Some might think that Portuguese (my native language) is similar enough to Spanish that it would be a trivial thing to just spew it out with a Castillian twang and hope for the best. It turns out that most people in Brazil think exactly this, to shameful (and sometimes ludicrous) effect, which some people call Portunhol. In fact, the number of false cognates and different meanings which arose from the separate evolution of these languages make them distinct enough that some formal study is necessary.
Since language courses are somewhat expensive in the UK, especially in these foreign languages here, I am trying to get a proper grasp of spanish by reading literature in Spanish.

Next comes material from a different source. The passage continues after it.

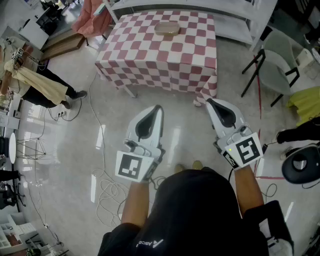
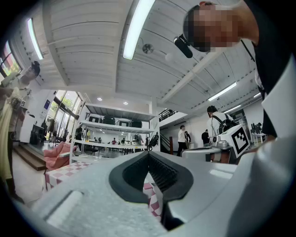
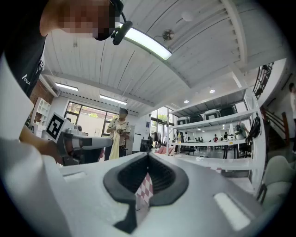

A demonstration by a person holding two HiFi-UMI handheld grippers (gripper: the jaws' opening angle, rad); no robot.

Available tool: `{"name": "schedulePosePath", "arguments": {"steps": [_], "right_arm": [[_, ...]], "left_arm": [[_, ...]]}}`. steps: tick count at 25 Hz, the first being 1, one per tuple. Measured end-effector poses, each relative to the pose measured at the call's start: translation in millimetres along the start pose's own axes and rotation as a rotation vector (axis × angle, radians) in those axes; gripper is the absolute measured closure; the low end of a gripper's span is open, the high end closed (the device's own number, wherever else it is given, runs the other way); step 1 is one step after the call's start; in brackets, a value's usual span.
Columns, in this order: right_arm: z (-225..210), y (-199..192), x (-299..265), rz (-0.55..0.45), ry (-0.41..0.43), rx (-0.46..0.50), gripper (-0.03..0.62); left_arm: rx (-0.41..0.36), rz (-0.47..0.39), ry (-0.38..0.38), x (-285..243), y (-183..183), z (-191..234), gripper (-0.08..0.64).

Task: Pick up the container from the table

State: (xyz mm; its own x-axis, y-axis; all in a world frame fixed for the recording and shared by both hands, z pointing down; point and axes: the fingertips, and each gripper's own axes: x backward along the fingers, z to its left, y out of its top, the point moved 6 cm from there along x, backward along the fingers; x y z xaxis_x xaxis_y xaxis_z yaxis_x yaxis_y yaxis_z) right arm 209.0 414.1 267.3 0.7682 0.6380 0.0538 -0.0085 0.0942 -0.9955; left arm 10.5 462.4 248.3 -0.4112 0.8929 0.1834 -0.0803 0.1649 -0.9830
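A flat tan container (image 1: 167, 28) lies near the far edge of a table covered with a red-and-white checked cloth (image 1: 150, 57), at the top of the head view. Both grippers hang over the floor well short of the table. My left gripper (image 1: 158, 107) points toward the table's front edge, its jaws meeting at the tip with nothing between them. My right gripper (image 1: 208, 101) sits near the table's front right corner, shut and empty too. In the left gripper view the left gripper (image 2: 149, 153) shows a bit of checked cloth (image 2: 151, 192) beyond it; the right gripper (image 3: 148, 154) does likewise.
A white chair with black legs (image 1: 280, 65) stands right of the table. White shelving (image 1: 235, 15) runs behind it. A person in a yellow garment (image 1: 35, 82) is at the left. Cables (image 1: 107, 192) lie on the glossy floor by my feet.
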Motion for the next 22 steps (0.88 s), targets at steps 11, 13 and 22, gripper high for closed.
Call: {"name": "schedulePosePath", "arguments": {"steps": [11, 13, 22], "right_arm": [[21.9, 0.5, -37.2, -0.002, -0.001, 0.020, 0.589], [26.3, 0.3, -43.0, 0.001, -0.002, 0.020, 0.589], [11.6, -16.1, -88.4, 0.022, 0.001, 0.013, 0.589]], "left_arm": [[0.010, 0.022, 0.000, 11.7, -8.6, 44.3, 0.551], [0.014, 0.019, 0.008, 14.9, -10.1, 55.4, 0.551], [0.013, 0.010, 0.036, 1.7, -23.2, 105.2, 0.551]]}}
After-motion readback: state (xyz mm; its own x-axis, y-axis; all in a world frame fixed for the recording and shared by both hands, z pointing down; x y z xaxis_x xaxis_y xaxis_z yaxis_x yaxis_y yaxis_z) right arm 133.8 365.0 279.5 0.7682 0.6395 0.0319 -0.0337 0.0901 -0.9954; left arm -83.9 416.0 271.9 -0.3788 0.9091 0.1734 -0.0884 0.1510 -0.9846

Initially I thought that reading Don Quixote would be a clever ideia, with Cervantes being the greater representative of Spanish literature. Though it is definetely easier to read since the Spanish there had not yet fully developed its current quirks with sounds, it is not a good representative of modern Spanish.
On the bright side, a Spanish friend from Brazil just provided me with good tips on modern Spanish literature to read in order to jumpstart my learning. Granted, most of the authors are latin american, like Julio Cortazár (who looks like a pimp from the 70s), Jorge Luis Borges and Gabriel García Marquez. Right now I am going through Crónica de una muerte anunciada. With any luck, I should be able to do more than swear in Spanish after this exercise.